Raw data
☆ ☆ ☆

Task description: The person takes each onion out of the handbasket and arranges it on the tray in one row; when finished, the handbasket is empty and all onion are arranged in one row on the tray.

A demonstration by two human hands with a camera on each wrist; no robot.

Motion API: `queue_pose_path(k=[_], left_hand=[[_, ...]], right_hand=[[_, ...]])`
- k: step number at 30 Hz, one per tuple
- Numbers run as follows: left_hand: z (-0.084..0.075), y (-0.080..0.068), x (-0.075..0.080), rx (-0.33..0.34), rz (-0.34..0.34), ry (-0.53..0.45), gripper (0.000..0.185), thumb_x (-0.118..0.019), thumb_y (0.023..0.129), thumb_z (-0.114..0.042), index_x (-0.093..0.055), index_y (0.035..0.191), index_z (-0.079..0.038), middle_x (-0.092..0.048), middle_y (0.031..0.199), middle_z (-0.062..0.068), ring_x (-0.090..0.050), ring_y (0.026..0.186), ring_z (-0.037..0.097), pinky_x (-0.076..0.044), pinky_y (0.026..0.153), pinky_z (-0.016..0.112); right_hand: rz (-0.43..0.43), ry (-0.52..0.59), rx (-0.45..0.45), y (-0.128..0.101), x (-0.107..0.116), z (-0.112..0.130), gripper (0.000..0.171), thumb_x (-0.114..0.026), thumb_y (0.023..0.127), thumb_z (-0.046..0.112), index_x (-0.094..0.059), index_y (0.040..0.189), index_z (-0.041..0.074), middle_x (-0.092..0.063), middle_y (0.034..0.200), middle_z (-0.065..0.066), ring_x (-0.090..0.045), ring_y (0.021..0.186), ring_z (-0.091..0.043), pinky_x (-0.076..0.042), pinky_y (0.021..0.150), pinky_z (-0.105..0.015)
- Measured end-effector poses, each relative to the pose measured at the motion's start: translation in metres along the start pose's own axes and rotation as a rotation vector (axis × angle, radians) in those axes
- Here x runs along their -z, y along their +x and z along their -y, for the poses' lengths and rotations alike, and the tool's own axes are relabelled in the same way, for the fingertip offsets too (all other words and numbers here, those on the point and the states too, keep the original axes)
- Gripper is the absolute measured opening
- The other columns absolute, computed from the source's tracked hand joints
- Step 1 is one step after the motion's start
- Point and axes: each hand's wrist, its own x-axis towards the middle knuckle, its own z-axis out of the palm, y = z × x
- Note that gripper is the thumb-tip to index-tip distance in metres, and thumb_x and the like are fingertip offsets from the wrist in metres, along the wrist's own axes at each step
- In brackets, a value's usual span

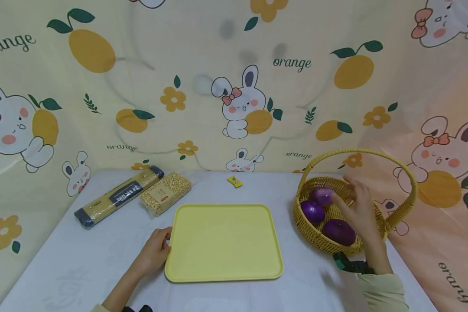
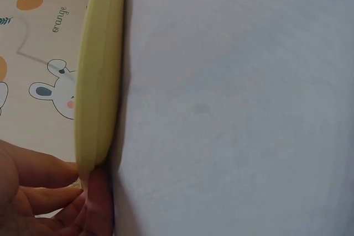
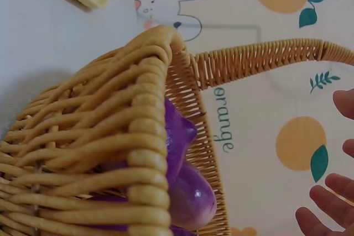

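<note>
A yellow tray lies flat in the middle of the white table. My left hand rests against its left edge, fingers touching the rim. At the right stands a wicker basket with a hoop handle, holding three purple onions. My right hand hovers over the basket with fingers spread and relaxed, close to the rear onion, holding nothing. In the right wrist view the basket's wall fills the foreground, with onions behind it and fingertips at the right.
A long dark-and-yellow pasta packet and a bag of small yellow grains lie at the back left. A small yellow wrapper sits near the back wall. A printed rabbit-and-orange cloth covers the walls.
</note>
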Motion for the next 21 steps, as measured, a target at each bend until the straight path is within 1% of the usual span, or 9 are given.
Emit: queue_pose_path(k=[4, 5, 7, 10, 15, 21], left_hand=[[0.000, -0.001, 0.000, 0.017, 0.009, 0.013, 0.052, -0.056, 0.078, 0.012, -0.043, 0.128, 0.016, -0.048, 0.098, 0.013, -0.044, 0.076, 0.015, -0.038, 0.063, 0.022], [0.000, -0.001, 0.000, 0.020, 0.012, 0.015, 0.052, -0.055, 0.078, 0.012, -0.043, 0.128, 0.016, -0.048, 0.098, 0.013, -0.044, 0.076, 0.015, -0.038, 0.063, 0.022], [-0.001, -0.001, 0.001, 0.023, 0.013, 0.019, 0.051, -0.055, 0.078, 0.012, -0.043, 0.128, 0.015, -0.048, 0.098, 0.013, -0.044, 0.077, 0.016, -0.038, 0.063, 0.022], [-0.001, -0.001, 0.001, 0.020, 0.011, 0.018, 0.051, -0.055, 0.078, 0.012, -0.043, 0.127, 0.015, -0.048, 0.098, 0.013, -0.044, 0.077, 0.016, -0.038, 0.063, 0.023], [0.001, 0.000, 0.000, 0.005, 0.008, 0.010, 0.051, -0.054, 0.078, 0.012, -0.043, 0.128, 0.016, -0.048, 0.098, 0.012, -0.044, 0.077, 0.015, -0.038, 0.063, 0.022], [0.001, 0.001, -0.001, -0.004, -0.003, 0.001, 0.051, -0.054, 0.078, 0.012, -0.042, 0.127, 0.016, -0.048, 0.098, 0.013, -0.044, 0.076, 0.015, -0.038, 0.063, 0.022]], right_hand=[[0.001, -0.007, -0.002, 0.002, 0.001, -0.002, 0.061, -0.067, 0.084, 0.012, -0.040, 0.138, 0.003, -0.043, 0.127, -0.024, -0.042, 0.104, -0.031, -0.031, 0.078, -0.016], [-0.003, -0.005, 0.002, 0.003, 0.001, -0.002, 0.061, -0.067, 0.084, 0.011, -0.040, 0.138, 0.002, -0.043, 0.126, -0.024, -0.042, 0.103, -0.030, -0.032, 0.078, -0.019], [-0.007, -0.002, 0.003, 0.004, 0.001, -0.002, 0.060, -0.066, 0.083, 0.010, -0.040, 0.137, 0.001, -0.044, 0.126, -0.024, -0.041, 0.103, -0.030, -0.032, 0.078, -0.022], [-0.004, 0.006, -0.003, 0.006, 0.002, -0.003, 0.059, -0.065, 0.085, 0.010, -0.040, 0.136, -0.001, -0.043, 0.127, -0.025, -0.041, 0.105, -0.032, -0.033, 0.079, -0.023], [0.015, 0.023, -0.045, 0.010, 0.005, -0.004, 0.058, -0.063, 0.088, 0.018, -0.039, 0.138, 0.001, -0.042, 0.132, -0.023, -0.043, 0.112, -0.038, -0.033, 0.082, -0.018], [0.029, 0.032, -0.080, 0.015, 0.006, -0.007, 0.059, -0.062, 0.089, 0.021, -0.038, 0.140, 0.006, -0.042, 0.133, -0.020, -0.043, 0.113, -0.037, -0.034, 0.082, -0.013]])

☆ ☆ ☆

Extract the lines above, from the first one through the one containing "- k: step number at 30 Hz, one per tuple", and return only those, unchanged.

Solved problem
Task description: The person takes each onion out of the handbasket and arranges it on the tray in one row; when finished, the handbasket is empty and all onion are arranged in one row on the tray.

A demonstration by two human hands with a camera on each wrist; no robot.

Motion API: `queue_pose_path(k=[_], left_hand=[[_, ...]], right_hand=[[_, ...]])`
- k: step number at 30 Hz, one per tuple

The exercise is finished and nothing remains.